## Instructions for the task
Search the material below for the string "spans" and extract each line that has it.

## Records provided

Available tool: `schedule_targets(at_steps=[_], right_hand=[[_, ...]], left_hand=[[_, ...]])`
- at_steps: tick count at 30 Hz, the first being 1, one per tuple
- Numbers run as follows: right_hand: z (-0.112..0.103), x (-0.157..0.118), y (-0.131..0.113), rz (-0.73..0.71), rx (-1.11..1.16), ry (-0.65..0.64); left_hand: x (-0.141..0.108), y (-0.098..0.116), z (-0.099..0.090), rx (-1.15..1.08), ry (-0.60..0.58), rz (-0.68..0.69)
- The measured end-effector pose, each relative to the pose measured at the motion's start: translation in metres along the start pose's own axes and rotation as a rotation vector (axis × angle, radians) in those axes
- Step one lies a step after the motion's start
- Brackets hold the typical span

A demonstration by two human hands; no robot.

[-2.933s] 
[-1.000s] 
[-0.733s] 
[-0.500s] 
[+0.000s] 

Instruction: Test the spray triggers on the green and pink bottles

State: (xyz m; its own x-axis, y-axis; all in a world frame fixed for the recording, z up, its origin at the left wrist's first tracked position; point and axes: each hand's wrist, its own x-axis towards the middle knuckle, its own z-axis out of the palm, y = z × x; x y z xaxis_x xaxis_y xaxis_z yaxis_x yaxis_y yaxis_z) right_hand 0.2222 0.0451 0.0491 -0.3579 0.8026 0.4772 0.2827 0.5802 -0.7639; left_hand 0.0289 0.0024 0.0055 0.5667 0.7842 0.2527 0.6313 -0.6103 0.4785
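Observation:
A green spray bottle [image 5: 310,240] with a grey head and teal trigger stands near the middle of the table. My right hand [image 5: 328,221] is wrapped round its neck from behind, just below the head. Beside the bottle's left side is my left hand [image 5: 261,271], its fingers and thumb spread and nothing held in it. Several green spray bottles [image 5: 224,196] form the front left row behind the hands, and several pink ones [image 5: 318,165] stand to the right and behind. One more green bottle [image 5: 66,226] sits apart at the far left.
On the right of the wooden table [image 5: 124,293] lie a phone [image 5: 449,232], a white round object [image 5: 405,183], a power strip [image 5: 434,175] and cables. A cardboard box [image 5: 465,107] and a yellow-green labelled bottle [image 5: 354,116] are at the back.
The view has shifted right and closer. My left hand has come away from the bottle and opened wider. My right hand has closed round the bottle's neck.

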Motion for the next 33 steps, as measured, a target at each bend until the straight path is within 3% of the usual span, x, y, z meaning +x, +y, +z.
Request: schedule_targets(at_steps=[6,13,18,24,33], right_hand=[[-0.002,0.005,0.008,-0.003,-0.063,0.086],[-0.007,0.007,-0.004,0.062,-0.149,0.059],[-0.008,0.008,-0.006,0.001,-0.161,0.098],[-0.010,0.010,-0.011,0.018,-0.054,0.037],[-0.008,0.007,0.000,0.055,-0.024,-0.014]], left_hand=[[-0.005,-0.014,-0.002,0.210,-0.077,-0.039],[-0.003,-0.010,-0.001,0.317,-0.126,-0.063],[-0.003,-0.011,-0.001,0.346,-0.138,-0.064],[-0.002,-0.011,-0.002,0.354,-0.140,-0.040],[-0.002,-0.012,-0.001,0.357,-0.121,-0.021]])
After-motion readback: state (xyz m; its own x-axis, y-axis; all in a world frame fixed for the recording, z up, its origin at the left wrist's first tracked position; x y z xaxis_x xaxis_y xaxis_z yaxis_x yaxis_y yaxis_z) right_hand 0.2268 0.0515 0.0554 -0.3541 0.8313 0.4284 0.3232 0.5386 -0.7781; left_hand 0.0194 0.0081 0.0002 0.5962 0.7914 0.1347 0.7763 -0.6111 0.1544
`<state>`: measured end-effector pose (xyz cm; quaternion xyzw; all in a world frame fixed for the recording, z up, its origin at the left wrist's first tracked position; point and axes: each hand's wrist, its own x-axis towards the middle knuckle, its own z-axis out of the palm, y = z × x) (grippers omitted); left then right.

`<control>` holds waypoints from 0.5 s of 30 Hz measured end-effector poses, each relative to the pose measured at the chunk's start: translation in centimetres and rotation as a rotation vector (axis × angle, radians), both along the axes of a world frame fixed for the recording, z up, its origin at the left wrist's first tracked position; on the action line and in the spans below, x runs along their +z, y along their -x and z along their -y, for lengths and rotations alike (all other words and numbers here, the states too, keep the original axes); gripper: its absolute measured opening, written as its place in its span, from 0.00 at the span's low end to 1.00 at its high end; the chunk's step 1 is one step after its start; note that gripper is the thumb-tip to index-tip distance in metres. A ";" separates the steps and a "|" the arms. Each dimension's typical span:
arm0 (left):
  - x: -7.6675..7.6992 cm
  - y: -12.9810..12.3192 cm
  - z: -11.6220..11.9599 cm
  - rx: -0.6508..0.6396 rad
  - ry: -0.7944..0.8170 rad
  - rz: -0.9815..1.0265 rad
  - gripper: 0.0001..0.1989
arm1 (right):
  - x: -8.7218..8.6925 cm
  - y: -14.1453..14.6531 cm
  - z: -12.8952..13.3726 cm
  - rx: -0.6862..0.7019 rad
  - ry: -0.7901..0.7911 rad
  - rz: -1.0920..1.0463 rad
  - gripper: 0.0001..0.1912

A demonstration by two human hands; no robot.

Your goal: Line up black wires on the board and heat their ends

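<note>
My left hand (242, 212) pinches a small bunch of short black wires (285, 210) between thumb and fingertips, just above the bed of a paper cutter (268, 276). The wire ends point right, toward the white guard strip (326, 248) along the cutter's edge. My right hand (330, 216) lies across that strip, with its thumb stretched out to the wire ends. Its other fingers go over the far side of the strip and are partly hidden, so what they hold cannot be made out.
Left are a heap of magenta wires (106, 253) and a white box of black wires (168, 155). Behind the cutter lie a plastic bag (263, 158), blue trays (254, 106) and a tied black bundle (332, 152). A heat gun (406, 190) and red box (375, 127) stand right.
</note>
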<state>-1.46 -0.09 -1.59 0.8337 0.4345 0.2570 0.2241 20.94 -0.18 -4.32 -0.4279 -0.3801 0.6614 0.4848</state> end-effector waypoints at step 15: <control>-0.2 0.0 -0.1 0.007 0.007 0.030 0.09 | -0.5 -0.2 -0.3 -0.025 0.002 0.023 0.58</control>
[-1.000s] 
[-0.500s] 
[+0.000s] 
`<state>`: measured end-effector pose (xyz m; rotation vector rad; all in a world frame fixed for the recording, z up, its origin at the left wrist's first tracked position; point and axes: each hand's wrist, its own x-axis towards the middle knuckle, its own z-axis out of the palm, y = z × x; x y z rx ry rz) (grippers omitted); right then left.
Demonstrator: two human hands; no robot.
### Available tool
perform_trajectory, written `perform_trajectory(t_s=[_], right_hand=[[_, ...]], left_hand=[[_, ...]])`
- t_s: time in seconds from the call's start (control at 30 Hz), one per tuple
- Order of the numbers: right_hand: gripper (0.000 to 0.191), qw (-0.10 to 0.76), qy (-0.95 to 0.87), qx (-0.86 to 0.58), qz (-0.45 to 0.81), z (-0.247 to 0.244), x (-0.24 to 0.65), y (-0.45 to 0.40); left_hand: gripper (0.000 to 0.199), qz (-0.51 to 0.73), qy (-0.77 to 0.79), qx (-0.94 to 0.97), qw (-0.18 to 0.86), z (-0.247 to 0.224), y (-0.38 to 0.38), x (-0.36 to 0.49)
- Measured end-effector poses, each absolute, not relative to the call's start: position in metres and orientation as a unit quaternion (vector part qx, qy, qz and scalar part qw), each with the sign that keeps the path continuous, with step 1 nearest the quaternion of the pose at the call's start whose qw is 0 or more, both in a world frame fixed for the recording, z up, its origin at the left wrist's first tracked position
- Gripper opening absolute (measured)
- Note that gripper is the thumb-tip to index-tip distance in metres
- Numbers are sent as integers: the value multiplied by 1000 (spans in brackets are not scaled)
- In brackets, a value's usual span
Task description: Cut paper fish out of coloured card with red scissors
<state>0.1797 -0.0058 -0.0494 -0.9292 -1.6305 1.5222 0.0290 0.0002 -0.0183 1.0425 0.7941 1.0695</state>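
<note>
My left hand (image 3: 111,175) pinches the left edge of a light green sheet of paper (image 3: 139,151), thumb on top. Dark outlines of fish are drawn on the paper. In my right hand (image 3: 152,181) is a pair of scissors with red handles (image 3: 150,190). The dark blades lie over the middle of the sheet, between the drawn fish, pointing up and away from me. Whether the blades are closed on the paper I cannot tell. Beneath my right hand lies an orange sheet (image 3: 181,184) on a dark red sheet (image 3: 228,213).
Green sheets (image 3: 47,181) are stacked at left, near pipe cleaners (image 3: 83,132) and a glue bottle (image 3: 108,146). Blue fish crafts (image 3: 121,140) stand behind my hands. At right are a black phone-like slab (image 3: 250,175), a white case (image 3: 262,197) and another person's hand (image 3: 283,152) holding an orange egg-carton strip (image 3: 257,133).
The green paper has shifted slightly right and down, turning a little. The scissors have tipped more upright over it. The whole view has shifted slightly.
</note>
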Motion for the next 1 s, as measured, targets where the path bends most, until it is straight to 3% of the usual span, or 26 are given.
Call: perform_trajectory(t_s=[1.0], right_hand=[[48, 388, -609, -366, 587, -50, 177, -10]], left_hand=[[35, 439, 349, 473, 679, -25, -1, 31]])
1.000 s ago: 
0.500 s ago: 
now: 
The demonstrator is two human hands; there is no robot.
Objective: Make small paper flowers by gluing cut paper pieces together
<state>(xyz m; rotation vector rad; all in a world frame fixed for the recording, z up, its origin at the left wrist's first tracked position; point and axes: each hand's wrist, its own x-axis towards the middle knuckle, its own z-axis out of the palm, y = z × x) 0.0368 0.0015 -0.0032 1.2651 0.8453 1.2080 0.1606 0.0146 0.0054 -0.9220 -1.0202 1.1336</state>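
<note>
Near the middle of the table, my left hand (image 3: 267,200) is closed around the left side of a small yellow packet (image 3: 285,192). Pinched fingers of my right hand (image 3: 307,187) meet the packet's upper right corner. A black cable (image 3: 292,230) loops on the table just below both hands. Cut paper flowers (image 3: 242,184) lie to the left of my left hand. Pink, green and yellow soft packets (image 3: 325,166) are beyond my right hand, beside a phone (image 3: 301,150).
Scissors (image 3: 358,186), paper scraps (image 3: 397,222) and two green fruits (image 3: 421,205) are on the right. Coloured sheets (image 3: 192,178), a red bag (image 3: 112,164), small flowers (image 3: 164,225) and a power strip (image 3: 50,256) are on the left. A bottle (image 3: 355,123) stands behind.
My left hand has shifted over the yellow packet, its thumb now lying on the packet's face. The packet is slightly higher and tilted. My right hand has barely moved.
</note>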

## Reply
`<control>` holds waypoints from 0.5 s of 30 Hz measured end-effector poses, each relative to the pose measured at the chunk's start: translation in centimetres and rotation as a rotation vector (axis × angle, radians), both along the axes of a world frame fixed for the recording, z up, its origin at the left wrist's first tracked position; on the action line and in the spans below, x runs along their +z, y along their -x and z along their -y, for lengths and rotations alike (all other words and numbers here, the states too, keep the original axes); gripper: its absolute measured opening, written as its place in its span, from 0.00 at the span's low end to 1.00 at its high end; the chunk's step 1 is one step after its start; note that gripper is the thumb-tip to index-tip distance in metres. A ";" separates the steps and a "|" the arms. Each dimension's typical span:
- Numbers are sent as integers: the value multiplied by 1000 (spans in brackets are not scaled)

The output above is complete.